Proseguimos aquí con la tercera y última parte de este ensayo, dedicado a las raíces del materialismo. En próximas entradas, hablaremos de la trascendencia de éste mórbido paradigma.
Estos planteamientos materialistas, junto a la idea de que el alma humana es completamente maleable, la hallamos en Herbert Spencer, para quien el aprendizaje se reduce al ajuste o adaptación continua del organismo al ambiente. A partir de Spencer, se presupone que la conducta sirve a las funciones de adaptación, ajuste y supervivencia del más apto. Y, poco a poco, la mente empieza a ser concebida como un epifenómeno del cerebro, cuya función es la de permitir la adaptación del individuo al ambiente (funcionalismo americano). Estos planteamientos confluyen en la Psicología conductista o reflexología, iniciada por Sechenov y continuada por Pavlov, según la cual la actividad psicológica se reduce a la ecuación estímulo-respuesta. Por supuesto que, bajo este paradigma, subyace la idea de que al hombre se le puede lavar el cerebro, para que las clases dirigentes manipulen a las masas a su antojo.
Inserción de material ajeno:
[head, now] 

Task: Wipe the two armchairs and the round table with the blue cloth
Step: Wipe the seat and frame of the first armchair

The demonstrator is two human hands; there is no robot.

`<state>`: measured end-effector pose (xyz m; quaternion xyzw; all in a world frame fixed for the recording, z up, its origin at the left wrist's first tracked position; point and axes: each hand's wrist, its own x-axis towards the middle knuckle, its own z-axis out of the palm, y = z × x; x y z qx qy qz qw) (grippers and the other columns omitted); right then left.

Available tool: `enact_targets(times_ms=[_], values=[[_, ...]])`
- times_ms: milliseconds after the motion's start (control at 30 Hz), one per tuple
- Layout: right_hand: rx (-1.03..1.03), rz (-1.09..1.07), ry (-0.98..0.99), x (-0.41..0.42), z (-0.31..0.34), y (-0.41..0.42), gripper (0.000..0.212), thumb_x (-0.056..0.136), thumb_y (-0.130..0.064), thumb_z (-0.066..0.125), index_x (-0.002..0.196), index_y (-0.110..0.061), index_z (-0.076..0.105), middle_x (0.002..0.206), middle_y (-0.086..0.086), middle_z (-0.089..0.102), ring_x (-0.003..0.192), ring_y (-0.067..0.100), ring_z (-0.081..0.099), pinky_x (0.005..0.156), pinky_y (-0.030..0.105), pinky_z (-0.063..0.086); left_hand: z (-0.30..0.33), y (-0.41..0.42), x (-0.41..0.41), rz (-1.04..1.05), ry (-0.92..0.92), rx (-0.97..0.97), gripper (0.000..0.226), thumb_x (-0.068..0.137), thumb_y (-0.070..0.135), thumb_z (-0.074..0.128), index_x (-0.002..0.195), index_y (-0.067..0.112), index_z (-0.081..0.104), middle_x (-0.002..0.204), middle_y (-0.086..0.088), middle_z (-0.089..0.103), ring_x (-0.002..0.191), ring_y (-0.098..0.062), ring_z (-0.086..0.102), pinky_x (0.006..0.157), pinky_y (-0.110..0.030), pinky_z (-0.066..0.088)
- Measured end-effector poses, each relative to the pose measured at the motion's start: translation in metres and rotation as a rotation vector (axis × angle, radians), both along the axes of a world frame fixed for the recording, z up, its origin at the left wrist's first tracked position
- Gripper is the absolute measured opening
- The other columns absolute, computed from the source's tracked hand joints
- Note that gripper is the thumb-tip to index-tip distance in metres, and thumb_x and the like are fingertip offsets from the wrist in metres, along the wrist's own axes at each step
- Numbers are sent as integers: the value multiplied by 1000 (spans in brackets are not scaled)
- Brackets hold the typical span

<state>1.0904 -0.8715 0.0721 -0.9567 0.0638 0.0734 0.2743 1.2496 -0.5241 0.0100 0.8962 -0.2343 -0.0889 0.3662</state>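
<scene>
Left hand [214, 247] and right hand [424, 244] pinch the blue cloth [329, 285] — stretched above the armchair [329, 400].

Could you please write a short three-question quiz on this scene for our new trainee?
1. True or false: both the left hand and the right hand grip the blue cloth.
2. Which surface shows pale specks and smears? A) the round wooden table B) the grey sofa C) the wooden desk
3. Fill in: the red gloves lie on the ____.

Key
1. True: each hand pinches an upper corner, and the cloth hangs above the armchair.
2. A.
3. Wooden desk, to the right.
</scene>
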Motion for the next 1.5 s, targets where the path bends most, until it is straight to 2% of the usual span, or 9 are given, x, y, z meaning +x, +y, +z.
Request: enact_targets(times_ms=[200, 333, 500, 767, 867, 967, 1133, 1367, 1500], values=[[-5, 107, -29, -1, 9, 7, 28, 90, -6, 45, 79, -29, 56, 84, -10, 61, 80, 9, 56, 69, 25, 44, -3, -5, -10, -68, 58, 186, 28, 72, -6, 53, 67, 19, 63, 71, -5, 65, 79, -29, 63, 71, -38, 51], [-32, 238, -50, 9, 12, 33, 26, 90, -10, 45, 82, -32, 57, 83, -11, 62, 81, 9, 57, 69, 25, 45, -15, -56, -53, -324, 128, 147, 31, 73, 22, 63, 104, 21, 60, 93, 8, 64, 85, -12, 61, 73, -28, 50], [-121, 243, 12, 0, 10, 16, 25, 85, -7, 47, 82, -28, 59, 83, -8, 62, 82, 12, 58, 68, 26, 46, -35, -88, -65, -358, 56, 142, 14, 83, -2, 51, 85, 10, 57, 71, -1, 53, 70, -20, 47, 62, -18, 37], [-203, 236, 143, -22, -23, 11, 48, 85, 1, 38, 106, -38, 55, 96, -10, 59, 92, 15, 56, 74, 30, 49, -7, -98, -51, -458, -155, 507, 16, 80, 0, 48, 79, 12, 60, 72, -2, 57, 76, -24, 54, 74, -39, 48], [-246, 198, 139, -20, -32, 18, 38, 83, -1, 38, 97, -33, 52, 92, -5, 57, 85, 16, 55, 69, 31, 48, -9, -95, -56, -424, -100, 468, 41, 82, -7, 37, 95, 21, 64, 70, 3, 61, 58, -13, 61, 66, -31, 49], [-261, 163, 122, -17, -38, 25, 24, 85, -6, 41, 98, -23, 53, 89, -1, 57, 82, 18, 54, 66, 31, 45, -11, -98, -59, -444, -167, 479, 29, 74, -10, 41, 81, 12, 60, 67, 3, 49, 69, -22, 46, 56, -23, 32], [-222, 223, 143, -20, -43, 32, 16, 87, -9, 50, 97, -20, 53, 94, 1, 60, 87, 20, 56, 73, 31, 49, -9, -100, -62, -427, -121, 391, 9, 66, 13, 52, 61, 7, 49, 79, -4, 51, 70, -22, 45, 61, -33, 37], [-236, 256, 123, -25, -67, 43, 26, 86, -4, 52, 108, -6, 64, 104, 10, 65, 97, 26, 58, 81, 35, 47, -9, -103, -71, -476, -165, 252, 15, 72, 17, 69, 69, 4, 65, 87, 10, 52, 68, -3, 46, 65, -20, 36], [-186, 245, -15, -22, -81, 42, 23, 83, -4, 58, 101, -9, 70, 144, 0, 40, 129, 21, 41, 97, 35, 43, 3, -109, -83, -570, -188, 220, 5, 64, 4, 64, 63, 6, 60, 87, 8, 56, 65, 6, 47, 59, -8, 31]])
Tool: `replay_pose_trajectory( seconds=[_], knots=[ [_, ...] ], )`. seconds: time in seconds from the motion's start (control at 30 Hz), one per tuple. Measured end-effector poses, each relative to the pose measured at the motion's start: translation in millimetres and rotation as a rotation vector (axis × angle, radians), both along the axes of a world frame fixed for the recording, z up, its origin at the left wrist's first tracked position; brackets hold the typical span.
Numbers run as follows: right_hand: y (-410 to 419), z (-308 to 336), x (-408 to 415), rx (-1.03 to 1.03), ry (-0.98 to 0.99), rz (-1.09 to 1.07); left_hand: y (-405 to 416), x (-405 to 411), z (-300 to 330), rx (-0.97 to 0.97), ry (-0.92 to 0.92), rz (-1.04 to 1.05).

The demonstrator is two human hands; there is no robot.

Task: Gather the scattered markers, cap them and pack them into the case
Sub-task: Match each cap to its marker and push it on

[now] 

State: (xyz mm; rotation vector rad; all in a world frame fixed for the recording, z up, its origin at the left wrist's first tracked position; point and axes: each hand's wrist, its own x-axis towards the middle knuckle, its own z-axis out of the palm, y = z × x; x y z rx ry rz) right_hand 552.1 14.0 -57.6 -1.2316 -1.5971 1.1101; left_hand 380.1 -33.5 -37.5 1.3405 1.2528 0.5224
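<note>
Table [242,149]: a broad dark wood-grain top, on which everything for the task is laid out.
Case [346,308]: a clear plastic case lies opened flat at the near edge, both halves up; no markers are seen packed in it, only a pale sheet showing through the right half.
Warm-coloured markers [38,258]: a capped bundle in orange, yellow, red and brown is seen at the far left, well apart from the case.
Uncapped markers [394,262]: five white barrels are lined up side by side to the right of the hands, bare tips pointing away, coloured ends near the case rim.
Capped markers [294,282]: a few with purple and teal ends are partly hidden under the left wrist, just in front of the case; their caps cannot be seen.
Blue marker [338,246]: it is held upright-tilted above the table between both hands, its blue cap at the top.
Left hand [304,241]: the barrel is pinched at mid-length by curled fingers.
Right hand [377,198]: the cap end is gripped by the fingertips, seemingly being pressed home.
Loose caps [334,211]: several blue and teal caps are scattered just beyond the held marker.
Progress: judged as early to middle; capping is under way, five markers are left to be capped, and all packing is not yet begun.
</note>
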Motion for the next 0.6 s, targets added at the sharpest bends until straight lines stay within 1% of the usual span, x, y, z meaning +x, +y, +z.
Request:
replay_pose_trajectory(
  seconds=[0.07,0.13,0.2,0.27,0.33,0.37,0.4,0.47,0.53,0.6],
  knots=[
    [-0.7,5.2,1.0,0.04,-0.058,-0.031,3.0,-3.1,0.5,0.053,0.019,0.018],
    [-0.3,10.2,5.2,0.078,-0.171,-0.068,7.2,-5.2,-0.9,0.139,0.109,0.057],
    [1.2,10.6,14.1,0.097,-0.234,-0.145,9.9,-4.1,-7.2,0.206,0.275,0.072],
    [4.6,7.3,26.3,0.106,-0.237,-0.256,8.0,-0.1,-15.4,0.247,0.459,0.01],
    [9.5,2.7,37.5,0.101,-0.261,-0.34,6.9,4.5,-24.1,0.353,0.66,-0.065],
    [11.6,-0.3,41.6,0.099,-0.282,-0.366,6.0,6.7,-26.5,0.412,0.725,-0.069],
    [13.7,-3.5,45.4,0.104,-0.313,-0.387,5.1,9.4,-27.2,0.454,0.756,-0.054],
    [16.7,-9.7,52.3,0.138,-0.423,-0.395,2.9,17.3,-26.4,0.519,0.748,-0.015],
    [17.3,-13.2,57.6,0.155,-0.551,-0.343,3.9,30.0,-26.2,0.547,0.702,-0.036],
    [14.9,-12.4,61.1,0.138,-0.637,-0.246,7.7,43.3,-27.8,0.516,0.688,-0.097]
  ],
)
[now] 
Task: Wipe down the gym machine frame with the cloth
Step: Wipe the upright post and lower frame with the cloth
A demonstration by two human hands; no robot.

El empresario Robert Owen (1771-1858), en sus fábricas de algodón de New Lanark, de Escocia, y, posteriormente, en New Harmony, en Indiana, conjugando las ideas de Descartes, con el empirismo de Locke, implantó su fallido programa en una comunidad tecnológicamente organizada. Aunque Owen tenía buena intención, mirando por la felicidad de sus empleados, y no sólo por el beneficio económico que éstos le reportaban, el paradigma materialista y mecanicista en el que se movía y la idea de que el hombre es una tabula rasa, terminan por conducir a la deshumanización del individuo. Estos presupuestos, desde los que partía Owen, son el origen de una sociedad cada vez más alienada, en la que los seres humanos son concebidos como máquinas carentes de alma, que pueden ser manipulados según el capricho de las nuevas clases dirigentes. Por lo tanto, las masas, ahora, en lugar de ser guiadas o dirigidas por los representantes de la autoridad espiritual, las clases sacerdotales, lo son por sus dirigentes políticos, por sus jefes o directivos empresariales, es decir, por aquellos que representan el poder temporal.
Valiéndose de la propaganda, el nuevo mundo de las imágenes se podría controlar científicamente (o sea, utilizando los conocimientos científicos), tal y como defendía Louis de Saint-Just (1776-1794), con el fin de manipular a las masas, según conviniese a las clases dirigentes del nuevo Sistema. La película Matrix representa con gran elocuencia este Sistema materialista: Matrix.
Semejante panorama fue vislumbrado por el poeta místico William Blake (1767-1794), que escribe:
“Vuelvo los ojos a las Escuelas y Universidades de Europa y, allí, contemplo el Telar de Locke, cuya horrenda conjura brama, arrastrada por las ruedas de molino de Newton: negra la tela entrelazada en profundos pliegues sobre todas las naciones: veo crueles mecanismos de numerosas ruedas, rueda contra rueda, con tiránicos dientes que se mueven compulsivamente unas a otras.”
Pero, si esto es así, ¿dónde ha ido a parar Dios? Dios, como podrá imaginarse el lector, desaparece de la escena sólo en apariencia. En realidad, el Espíritu Divino, el Deus absconditus escolástico, ha ingresado en el ámbito de la Materia. El Nous griego se ha precipitado al interior de la Physis. Y, así, el Gran Misterio, en un tiempo hallado en el seno del alma humana, se busca ahora en las mismas entrañas de la Materia. Ya no es la chispa divina, en la matriz del alma del hombre, lo que busca el científico. Antes bien, es en el núcleo del átomo, en el código genético, en el cerebro humano, en el caldo primigenio, o en el Big Bang y el Big Crunch, donde cree encontrar la Verdad. Y, la idea de la “Gran Cadena del Ser” o Scala naturae aristotélica, según la cual existía una evolución espiritual que hacía al hombre aproximarse a la experiencia divina y, por consiguiente, perfeccionarse espiritualmente, tal como sostenían los místicos cristianos, v. gr., ha dado paso a la evolución material de las especies, cuyos mecanismos básicos son la variación casual y la victoria fortuita del más apto, en la lucha por la supervivencia. Una versión atenuada del materialismo defendido por el marqués de Sade.